Task to complete: Could you write out the whole listing exactly as it appears?

(Beginning of Data)

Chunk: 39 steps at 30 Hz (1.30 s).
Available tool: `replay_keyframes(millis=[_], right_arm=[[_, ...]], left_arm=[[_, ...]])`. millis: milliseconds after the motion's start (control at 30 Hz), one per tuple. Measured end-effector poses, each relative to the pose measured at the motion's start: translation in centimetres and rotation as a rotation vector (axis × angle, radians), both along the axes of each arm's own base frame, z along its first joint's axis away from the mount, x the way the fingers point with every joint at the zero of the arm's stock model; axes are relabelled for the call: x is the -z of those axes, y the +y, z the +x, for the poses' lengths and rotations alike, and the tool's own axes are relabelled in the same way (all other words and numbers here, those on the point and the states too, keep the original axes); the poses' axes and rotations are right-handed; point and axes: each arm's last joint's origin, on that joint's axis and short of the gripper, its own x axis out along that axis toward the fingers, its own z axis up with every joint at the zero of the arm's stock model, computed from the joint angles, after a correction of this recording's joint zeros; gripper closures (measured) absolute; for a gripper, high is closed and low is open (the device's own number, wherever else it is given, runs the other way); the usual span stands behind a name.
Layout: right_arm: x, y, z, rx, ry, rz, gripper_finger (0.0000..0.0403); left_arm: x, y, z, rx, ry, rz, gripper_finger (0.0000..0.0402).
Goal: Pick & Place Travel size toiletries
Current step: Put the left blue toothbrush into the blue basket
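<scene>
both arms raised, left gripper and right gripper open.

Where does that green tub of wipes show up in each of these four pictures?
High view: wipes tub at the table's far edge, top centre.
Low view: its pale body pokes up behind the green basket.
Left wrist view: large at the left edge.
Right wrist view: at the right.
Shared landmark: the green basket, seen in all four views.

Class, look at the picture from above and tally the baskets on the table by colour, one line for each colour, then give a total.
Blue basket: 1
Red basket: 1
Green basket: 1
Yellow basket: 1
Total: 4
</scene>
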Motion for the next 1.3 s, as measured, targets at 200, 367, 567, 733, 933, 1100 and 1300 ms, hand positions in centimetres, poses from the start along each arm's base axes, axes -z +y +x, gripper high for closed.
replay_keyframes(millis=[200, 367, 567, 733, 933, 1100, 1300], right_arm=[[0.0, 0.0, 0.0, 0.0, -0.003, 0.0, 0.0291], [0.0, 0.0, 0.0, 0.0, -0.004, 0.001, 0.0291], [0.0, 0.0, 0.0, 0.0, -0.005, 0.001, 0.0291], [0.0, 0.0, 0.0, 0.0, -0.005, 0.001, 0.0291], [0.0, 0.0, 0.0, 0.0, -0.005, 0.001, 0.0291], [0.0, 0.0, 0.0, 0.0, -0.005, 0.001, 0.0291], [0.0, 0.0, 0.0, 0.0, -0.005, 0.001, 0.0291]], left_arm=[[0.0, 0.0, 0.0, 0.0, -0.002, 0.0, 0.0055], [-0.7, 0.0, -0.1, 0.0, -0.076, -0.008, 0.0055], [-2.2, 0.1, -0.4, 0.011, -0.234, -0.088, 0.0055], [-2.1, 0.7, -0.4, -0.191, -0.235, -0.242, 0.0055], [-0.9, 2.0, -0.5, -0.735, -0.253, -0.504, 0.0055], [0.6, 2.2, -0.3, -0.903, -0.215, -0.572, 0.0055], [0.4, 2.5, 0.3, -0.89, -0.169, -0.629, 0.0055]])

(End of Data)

The answer:
Chunk: 39 steps at 30 Hz (1.30 s).
Available tool: `replay_keyframes(millis=[_], right_arm=[[_, ...]], left_arm=[[_, ...]])`. millis: milliseconds after the motion's start (control at 30 Hz), one per tuple. Measured end-effector poses, each relative to the pose measured at the motion's start: translation in centimetres and rotation as a rotation vector (axis × angle, radians), both along the axes of each arm's own base frame, z along its first joint's axis away from the mount, x the way the fingers point with every joint at the zero of the arm's stock model; axes are relabelled for the call: x is the -z of those axes, y the +y, z the +x, for the poses' lengths and rotations alike, and the tool's own axes are relabelled in the same way (all other words and numbers here, those on the point and the states too, keep the original axes); the poses' axes and rotations are right-handed; point and axes: each arm's last joint's origin, on that joint's axis and short of the gripper, its own x axis out along that axis toward the fingers, its own z axis up with every joint at the zero of the arm's stock model, computed from the joint angles, after a correction of this recording's joint zeros; gripper closures (measured) absolute; for a gripper, high is closed and low is open (the device's own number, wherever else it is given, runs the other way); the usual span stands behind a name.
Layout: right_arm: x, y, z, rx, ry, rz, gripper_finger (0.0000..0.0403); left_arm: x, y, z, rx, ry, rz, gripper_finger (0.0000..0.0402).
Goal: Pick & Place Travel size toiletries
Current step: Put the left blue toothbrush into the blue basket
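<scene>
both arms raised, left gripper and right gripper open.

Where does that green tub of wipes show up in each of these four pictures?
High view: wipes tub at the table's far edge, top centre.
Low view: its pale body pokes up behind the green basket.
Left wrist view: large at the left edge.
Right wrist view: at the right.
Shared landmark: the green basket, seen in all four views.

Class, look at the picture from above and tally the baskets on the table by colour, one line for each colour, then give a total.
Blue basket: 1
Red basket: 1
Green basket: 1
Yellow basket: 1
Total: 4
</scene>
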Motion for the next 1.3 s, as measured, targets at 200, 367, 567, 733, 933, 1100 and 1300 ms, hand positions in centimetres, poses from the start along each arm's base axes, axes -z +y +x, gripper high for closed.
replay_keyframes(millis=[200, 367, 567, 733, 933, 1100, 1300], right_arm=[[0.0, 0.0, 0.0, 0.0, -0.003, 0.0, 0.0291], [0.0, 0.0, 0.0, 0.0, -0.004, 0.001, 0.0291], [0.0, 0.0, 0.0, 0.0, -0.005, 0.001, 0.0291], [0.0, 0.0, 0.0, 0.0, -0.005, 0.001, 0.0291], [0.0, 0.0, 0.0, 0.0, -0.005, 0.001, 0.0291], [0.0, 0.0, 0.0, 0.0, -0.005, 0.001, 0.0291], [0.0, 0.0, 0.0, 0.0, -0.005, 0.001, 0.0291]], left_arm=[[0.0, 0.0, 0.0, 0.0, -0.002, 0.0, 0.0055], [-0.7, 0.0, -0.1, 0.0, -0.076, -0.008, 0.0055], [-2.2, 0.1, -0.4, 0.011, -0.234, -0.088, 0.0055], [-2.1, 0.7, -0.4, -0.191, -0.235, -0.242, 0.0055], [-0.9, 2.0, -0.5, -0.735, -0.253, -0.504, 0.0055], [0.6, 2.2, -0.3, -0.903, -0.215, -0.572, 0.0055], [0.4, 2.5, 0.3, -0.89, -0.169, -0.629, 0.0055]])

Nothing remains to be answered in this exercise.